The weeks that followed were all about trying to be the grey man, trying to minimize the number of beatings and make ourselves appear so insignificant we simply didn't matter.
It didn't really work. Baghdad was getting the shit blown out of it from an hour after last light to about two hours before first light. We were even taking incoming at the compound. There was no running water, no electricity, and the families and friends of our guards were getting killed and maimed. Meanwhile, their enemies were right under their noses, handcuffed, naked and in solitary confinement. Not unnaturally, they came in and took it out on us. Those kickings and beatings scared me more than the interrogations. My mind began to go wild.
Things got so bad I even tried talking to God, but He didn't answer. He was probably too busy having his ear bent by Frank.

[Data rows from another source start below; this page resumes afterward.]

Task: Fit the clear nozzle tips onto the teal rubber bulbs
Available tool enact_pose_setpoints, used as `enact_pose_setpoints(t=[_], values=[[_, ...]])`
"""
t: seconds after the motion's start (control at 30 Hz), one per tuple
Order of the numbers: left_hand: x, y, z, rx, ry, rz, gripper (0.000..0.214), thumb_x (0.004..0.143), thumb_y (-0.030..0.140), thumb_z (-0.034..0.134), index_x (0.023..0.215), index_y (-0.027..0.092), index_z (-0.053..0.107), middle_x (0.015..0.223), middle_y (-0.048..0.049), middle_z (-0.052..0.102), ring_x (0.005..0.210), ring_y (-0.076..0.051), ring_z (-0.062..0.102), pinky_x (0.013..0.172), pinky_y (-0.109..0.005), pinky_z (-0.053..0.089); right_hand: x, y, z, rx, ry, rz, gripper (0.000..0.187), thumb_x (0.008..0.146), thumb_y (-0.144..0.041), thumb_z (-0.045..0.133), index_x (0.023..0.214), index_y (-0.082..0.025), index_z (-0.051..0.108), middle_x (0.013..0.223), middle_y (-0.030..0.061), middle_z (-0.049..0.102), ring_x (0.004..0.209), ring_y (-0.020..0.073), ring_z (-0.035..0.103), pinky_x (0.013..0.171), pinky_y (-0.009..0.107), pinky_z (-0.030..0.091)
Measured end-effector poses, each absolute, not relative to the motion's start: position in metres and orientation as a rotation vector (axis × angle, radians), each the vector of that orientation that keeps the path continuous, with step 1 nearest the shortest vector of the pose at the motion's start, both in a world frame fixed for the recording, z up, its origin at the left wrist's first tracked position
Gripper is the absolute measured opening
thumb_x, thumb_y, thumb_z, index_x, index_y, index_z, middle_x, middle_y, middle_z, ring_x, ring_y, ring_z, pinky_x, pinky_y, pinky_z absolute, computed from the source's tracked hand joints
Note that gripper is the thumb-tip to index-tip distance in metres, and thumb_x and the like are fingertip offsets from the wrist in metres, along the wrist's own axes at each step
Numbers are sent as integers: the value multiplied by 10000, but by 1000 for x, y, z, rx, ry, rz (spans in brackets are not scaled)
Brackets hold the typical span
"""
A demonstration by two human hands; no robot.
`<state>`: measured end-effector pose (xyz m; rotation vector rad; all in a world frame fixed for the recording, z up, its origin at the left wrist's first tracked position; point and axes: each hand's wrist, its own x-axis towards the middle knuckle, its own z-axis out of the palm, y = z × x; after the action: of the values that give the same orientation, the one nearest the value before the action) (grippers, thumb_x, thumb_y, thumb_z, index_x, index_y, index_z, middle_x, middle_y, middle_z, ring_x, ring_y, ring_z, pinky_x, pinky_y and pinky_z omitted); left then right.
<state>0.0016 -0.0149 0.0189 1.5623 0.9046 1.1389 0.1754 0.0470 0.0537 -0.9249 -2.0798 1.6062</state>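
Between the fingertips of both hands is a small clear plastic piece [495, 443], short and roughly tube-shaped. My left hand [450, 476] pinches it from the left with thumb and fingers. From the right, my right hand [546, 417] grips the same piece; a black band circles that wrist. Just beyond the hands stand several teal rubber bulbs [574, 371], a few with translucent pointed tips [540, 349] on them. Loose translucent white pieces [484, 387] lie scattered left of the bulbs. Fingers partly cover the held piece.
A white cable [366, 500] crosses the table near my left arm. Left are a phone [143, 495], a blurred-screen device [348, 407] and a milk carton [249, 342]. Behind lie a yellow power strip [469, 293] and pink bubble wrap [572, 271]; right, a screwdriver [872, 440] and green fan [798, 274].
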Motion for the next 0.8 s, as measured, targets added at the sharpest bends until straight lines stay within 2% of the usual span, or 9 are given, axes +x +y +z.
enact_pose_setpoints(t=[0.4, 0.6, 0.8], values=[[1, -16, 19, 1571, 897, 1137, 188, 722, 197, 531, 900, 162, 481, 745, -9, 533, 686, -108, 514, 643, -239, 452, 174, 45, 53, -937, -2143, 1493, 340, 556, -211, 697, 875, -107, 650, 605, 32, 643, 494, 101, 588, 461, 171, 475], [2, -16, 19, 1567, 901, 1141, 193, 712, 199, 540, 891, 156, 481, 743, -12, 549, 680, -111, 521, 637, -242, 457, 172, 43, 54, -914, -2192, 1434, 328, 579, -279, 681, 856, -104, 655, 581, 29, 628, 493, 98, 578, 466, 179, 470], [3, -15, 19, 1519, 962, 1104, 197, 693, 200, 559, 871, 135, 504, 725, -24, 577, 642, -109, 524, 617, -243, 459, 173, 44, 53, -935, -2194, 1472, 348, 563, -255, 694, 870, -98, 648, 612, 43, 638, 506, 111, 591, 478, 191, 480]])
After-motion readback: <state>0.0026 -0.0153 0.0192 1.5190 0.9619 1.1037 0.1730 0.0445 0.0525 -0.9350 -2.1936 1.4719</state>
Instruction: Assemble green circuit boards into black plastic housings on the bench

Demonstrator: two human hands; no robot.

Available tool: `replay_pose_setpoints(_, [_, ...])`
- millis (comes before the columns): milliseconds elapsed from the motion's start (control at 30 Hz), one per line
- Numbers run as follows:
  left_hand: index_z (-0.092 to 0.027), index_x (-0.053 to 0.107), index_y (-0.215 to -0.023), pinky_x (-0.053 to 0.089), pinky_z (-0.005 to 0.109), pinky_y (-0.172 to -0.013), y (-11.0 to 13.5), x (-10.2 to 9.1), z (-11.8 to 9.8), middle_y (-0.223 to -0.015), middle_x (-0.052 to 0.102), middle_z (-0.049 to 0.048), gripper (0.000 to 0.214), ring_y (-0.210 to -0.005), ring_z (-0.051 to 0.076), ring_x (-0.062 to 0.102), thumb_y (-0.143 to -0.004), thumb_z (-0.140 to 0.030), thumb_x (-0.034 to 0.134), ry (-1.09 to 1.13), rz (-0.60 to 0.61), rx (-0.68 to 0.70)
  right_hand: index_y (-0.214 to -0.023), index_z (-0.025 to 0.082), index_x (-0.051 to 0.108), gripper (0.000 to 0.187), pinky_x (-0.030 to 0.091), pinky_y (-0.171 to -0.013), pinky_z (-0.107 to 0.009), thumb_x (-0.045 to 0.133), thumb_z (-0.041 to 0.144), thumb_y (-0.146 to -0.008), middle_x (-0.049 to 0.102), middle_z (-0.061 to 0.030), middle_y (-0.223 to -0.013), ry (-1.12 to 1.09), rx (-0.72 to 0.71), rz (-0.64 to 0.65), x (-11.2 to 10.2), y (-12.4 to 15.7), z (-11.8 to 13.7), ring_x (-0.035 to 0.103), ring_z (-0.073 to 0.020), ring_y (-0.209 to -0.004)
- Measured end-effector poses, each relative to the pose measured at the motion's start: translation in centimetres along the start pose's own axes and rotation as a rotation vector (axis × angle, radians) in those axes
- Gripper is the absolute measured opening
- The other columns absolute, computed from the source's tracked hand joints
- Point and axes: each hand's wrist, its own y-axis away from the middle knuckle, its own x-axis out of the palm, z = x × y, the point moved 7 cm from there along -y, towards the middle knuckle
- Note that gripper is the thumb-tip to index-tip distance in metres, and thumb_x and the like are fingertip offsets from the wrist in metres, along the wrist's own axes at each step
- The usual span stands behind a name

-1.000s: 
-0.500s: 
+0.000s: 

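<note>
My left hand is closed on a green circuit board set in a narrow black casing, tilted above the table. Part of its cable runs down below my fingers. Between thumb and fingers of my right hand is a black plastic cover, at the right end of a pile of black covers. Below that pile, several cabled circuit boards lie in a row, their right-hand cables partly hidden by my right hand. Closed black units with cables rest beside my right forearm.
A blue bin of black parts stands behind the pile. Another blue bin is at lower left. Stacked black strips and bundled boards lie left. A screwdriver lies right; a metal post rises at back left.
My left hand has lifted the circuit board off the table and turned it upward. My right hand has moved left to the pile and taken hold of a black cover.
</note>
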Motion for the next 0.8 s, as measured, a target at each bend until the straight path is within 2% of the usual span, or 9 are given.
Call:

And then I remembered a lecture by someone who'd had far more experience of this than I hoped I was ever going to get. He was a United States Marines pilot who had flown Phantoms in Vietnam. He was shot down over Hanoi and spent six years in solitary confinement under continuous torture. Every major bone in his body was broken. He never got any medical care. He ended up with no teeth, no hair, no muscle mass. He was a mess, but he was alive. The Regiment invited him to visit. If prone-to-capture troops like us listened to the experiences of others, there might be one sentence that would help if we were ever in the same situation.
My mind was going haywire in my Baghdad cell, but I discovered his words did help me.
Hold on to the memory of those you love and want to see again.
I thought about the lads on the patrol, and particularly the ones I knew were dead. I swelled with pride. I hoped I was their equal. I had no worries about dying. We all knew you started from nothing and you were going to end with nothing. That was part of the deal. I almost felt jealous of Bob Consiglio, who'd gone down fighting; I might just be starved or beaten to death.
I even thought about Frank's tiger and his sheep, and decided the silly fucker had been right all along.